_What the task asks_
Copy out the listing beneath, missing nothing.

_Data segment_

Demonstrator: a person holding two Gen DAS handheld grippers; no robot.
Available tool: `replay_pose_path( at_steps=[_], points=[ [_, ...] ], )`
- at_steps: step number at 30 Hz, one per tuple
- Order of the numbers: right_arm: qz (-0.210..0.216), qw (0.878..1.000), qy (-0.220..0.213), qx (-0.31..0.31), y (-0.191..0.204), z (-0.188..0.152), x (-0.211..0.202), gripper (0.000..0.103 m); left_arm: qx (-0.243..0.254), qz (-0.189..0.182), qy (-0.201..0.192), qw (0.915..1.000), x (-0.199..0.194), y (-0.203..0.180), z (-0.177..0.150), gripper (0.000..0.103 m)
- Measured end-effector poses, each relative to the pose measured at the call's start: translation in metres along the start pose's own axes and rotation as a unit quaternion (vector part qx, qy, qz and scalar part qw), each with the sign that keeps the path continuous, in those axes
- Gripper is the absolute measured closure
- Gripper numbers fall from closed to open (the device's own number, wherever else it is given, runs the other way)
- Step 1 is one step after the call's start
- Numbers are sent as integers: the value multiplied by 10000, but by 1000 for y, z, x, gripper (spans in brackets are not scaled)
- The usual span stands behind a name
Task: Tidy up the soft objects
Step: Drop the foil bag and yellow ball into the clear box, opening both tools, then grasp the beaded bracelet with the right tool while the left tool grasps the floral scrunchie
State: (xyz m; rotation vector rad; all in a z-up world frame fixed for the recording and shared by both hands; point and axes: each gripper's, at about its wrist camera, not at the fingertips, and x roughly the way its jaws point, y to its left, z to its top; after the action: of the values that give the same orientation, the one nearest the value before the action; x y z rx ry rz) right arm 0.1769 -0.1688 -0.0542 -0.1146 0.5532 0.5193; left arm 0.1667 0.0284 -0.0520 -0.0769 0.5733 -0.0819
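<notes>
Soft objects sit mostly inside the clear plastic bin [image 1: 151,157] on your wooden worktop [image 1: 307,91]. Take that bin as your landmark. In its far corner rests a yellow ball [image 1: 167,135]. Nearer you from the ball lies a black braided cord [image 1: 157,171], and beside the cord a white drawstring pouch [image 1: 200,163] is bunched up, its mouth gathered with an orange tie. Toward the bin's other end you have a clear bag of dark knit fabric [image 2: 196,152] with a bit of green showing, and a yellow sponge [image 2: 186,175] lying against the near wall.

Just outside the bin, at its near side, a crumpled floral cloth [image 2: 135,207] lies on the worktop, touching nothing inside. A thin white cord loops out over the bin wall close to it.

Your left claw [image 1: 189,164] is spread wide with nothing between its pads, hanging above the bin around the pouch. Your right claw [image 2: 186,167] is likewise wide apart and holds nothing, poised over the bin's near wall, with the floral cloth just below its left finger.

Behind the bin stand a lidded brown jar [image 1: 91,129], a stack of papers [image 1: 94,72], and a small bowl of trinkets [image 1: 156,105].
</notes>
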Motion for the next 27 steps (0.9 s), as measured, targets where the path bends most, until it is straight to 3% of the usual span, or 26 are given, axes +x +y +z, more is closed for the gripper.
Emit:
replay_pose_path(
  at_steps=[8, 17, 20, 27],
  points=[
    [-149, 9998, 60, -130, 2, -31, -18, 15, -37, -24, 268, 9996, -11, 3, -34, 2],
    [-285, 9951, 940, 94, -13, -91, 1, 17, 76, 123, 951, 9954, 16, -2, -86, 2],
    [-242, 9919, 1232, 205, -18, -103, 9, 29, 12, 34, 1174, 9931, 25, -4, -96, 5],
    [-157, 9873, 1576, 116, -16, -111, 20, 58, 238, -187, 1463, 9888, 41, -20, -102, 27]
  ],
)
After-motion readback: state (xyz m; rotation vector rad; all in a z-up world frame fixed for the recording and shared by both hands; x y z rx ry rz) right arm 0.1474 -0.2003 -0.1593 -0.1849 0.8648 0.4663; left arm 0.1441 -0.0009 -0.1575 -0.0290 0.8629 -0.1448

_Response to the exercise_
Demonstrator: a person holding two Gen DAS handheld grippers; no robot.
Available tool: `replay_pose_path( at_steps=[_], points=[ [_, ...] ], )`
- at_steps: step number at 30 Hz, one per tuple
- Order of the numbers: right_arm: qz (-0.210..0.216), qw (0.878..1.000), qy (-0.220..0.213), qx (-0.31..0.31), y (-0.191..0.204), z (-0.188..0.152), x (-0.211..0.202), gripper (0.000..0.103 m); left_arm: qx (-0.243..0.254), qz (-0.189..0.182), qy (-0.201..0.192), qw (0.915..1.000), x (-0.199..0.194), y (-0.203..0.180), z (-0.177..0.150), gripper (0.000..0.103 m)
- Measured end-effector poses, each relative to the pose measured at the call's start: translation in metres along the start pose's own axes and rotation as a unit quaternion (vector part qx, qy, qz and scalar part qw), each with the sign that keeps the path continuous, in those axes
- Gripper is the absolute measured closure
- Gripper numbers fall from closed to open (the device's own number, wherever else it is given, runs the other way)
- Step 1 is one step after the call's start
- Numbers are sent as integers: the value multiplied by 10000, but by 1000 for y, z, x, gripper (spans in brackets are not scaled)
- The usual span stands behind a name
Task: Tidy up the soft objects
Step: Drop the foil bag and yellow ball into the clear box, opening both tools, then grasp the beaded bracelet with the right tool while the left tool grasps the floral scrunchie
State: (xyz m; rotation vector rad; all in a z-up world frame fixed for the recording and shared by both hands; point and axes: each gripper's, at about its wrist camera, not at the fingertips, and x roughly the way its jaws point, y to its left, z to its top; after the action: of the values that give the same orientation, the one nearest the value before the action; x y z rx ry rz) right arm 0.1769 -0.1688 -0.0542 -0.1146 0.5532 0.5193; left arm 0.1667 0.0284 -0.0520 -0.0769 0.5733 -0.0819
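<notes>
Soft objects sit mostly inside the clear plastic bin [image 1: 151,157] on your wooden worktop [image 1: 307,91]. Take that bin as your landmark. In its far corner rests a yellow ball [image 1: 167,135]. Nearer you from the ball lies a black braided cord [image 1: 157,171], and beside the cord a white drawstring pouch [image 1: 200,163] is bunched up, its mouth gathered with an orange tie. Toward the bin's other end you have a clear bag of dark knit fabric [image 2: 196,152] with a bit of green showing, and a yellow sponge [image 2: 186,175] lying against the near wall.

Just outside the bin, at its near side, a crumpled floral cloth [image 2: 135,207] lies on the worktop, touching nothing inside. A thin white cord loops out over the bin wall close to it.

Your left claw [image 1: 189,164] is spread wide with nothing between its pads, hanging above the bin around the pouch. Your right claw [image 2: 186,167] is likewise wide apart and holds nothing, poised over the bin's near wall, with the floral cloth just below its left finger.

Behind the bin stand a lidded brown jar [image 1: 91,129], a stack of papers [image 1: 94,72], and a small bowl of trinkets [image 1: 156,105].
</notes>
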Motion for the next 27 steps (0.9 s), as measured, targets where the path bends most, until it is straight to 3% of the usual span, or 26 are given, axes +x +y +z, more is closed for the gripper.
Emit:
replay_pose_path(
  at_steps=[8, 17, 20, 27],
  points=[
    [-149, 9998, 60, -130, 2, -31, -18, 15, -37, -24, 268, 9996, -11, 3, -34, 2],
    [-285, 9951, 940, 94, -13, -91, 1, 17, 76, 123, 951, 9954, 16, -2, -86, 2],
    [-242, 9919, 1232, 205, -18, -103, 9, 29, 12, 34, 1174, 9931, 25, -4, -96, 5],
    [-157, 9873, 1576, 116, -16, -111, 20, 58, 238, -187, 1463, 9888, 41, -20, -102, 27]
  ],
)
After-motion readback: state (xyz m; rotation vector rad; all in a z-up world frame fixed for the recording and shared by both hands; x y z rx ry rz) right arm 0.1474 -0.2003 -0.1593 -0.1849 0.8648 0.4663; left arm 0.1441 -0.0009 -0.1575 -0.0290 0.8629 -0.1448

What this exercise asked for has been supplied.